Background: I have a ton of silk embroidery “floss”–six strands of silk thread, wound as a group onto cones. Great quality, but my weaving calls for using the individual strands, not the clump of six.
I can separate the strands as the floss unwinds off the cone, so each strand can be wound onto its own spool. The challenge is to wind six spools simultaneously, given that I have only one drive. It turns out that the wind-on rate is different for each spool!
So, each spool has to have some kind of friction brake so it stops spinning when the thread is taut, and resumes spinning when the thread is slack.
Is this do-able?
Janet
Replies
hello . If the wind off from the main six strand spool is one speed , why do you have differing wind on speeds ?. Or are the six strands wound onto the feeder spool in different positions (cone shape with one colour at top other colours further down) Could you form some kind of friction drive on each take up spool so that when the line in started to pull, the drive starts to slip (I think? fishing reels have some form of clutch drive fitted). Could we have photo of set-up .
regards Teabag
They start out at the same speed because each empty spool has the same diameter. Then the thread winds on any way it likes, so eventually one spool has thread spread over its entire length, while another spool has a fat donut of thread in the middle. This is like having spools of different diameters, which changes the wind-on speed. The fat donut spool will take up thread a lot faster.

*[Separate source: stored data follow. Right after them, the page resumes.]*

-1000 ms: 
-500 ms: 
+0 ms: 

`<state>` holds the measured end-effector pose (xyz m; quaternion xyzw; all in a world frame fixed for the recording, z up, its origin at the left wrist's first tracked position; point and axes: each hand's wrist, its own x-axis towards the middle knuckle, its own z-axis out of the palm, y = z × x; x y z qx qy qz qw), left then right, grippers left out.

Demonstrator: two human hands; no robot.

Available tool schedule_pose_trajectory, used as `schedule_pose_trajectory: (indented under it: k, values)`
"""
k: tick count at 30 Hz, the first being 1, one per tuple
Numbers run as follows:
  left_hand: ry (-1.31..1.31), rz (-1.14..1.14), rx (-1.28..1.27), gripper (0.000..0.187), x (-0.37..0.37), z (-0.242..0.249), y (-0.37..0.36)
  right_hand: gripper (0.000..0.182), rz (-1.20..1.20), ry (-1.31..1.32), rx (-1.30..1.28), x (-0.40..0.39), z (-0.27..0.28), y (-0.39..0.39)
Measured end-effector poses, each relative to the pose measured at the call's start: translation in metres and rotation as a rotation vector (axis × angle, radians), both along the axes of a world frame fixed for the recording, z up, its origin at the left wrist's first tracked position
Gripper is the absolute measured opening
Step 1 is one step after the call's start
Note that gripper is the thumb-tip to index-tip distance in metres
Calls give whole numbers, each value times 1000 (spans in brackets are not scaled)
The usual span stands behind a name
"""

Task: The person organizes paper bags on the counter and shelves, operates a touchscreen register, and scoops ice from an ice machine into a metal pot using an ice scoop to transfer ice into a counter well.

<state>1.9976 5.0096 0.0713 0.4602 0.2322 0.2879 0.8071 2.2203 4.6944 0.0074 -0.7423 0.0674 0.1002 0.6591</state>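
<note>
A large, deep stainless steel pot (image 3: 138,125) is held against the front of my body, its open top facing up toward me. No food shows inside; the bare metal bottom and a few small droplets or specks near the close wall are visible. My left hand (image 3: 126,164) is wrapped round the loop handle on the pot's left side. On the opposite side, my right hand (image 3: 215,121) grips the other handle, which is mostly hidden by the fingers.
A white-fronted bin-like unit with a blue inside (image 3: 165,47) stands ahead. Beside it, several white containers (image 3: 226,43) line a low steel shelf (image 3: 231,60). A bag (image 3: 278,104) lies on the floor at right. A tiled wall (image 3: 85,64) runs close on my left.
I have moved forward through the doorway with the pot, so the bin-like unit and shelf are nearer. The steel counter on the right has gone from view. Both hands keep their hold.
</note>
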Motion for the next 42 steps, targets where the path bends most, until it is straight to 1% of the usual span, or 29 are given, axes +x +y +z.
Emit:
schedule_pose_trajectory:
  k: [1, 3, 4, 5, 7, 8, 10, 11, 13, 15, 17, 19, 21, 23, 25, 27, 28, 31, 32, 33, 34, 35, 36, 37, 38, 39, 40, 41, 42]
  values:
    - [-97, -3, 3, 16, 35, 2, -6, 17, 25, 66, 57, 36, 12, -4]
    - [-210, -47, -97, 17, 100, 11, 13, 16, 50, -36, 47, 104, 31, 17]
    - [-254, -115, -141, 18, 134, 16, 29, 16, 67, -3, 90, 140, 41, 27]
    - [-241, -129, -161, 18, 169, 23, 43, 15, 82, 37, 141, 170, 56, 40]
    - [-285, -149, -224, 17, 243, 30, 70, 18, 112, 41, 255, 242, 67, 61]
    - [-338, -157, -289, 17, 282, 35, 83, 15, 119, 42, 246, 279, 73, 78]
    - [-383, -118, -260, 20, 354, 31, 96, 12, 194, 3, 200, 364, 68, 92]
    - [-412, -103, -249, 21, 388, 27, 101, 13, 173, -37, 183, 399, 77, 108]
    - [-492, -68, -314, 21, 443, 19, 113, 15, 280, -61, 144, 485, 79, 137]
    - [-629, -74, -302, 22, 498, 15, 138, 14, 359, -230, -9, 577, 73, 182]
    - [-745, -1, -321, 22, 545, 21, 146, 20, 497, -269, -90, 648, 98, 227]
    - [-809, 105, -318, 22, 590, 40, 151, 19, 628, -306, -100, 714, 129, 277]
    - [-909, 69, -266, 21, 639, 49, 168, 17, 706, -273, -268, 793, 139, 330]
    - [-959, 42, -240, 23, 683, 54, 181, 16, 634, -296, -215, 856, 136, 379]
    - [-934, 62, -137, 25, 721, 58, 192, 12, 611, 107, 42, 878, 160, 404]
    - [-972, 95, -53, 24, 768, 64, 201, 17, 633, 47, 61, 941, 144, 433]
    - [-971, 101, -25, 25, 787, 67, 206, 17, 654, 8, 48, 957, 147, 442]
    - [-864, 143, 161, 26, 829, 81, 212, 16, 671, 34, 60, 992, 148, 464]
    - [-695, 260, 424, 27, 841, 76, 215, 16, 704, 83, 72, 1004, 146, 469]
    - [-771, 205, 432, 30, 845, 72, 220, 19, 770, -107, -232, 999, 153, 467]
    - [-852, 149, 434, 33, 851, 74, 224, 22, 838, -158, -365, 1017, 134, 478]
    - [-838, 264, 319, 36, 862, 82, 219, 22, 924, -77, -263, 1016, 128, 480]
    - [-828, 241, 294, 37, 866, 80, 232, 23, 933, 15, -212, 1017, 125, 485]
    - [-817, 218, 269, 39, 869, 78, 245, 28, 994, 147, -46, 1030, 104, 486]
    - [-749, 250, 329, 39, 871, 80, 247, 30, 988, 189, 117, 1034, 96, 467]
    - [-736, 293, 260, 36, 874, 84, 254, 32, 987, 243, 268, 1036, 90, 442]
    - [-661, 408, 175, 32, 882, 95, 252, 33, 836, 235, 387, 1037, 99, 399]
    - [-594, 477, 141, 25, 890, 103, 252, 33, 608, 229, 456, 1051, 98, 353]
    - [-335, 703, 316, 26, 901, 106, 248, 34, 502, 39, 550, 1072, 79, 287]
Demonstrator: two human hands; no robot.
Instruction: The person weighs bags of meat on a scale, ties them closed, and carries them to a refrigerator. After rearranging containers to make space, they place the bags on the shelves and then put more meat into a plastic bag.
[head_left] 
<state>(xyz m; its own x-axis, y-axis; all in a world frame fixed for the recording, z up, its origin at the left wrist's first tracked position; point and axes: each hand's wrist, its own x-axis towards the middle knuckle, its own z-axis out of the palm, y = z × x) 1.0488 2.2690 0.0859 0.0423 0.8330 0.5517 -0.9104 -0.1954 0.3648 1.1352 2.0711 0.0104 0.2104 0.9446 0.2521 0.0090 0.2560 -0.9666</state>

Edited 1/6/2006 10:54 pm ET by jyang949
I expect you will be able to get a usable solution if you post a picture so we know what your "drive" looks like. I.e.:
Are the six spools mounted in a row?
What drives them?
How many hours worth of work do you have to do? (no sense devising a solution that takes 6 hours for two hours of work)
etc.
Off hand, making guesses about all the above...
Put the 6 spools on one horizontal shaft [assume the top of each spool is 5" from the top of the next spool]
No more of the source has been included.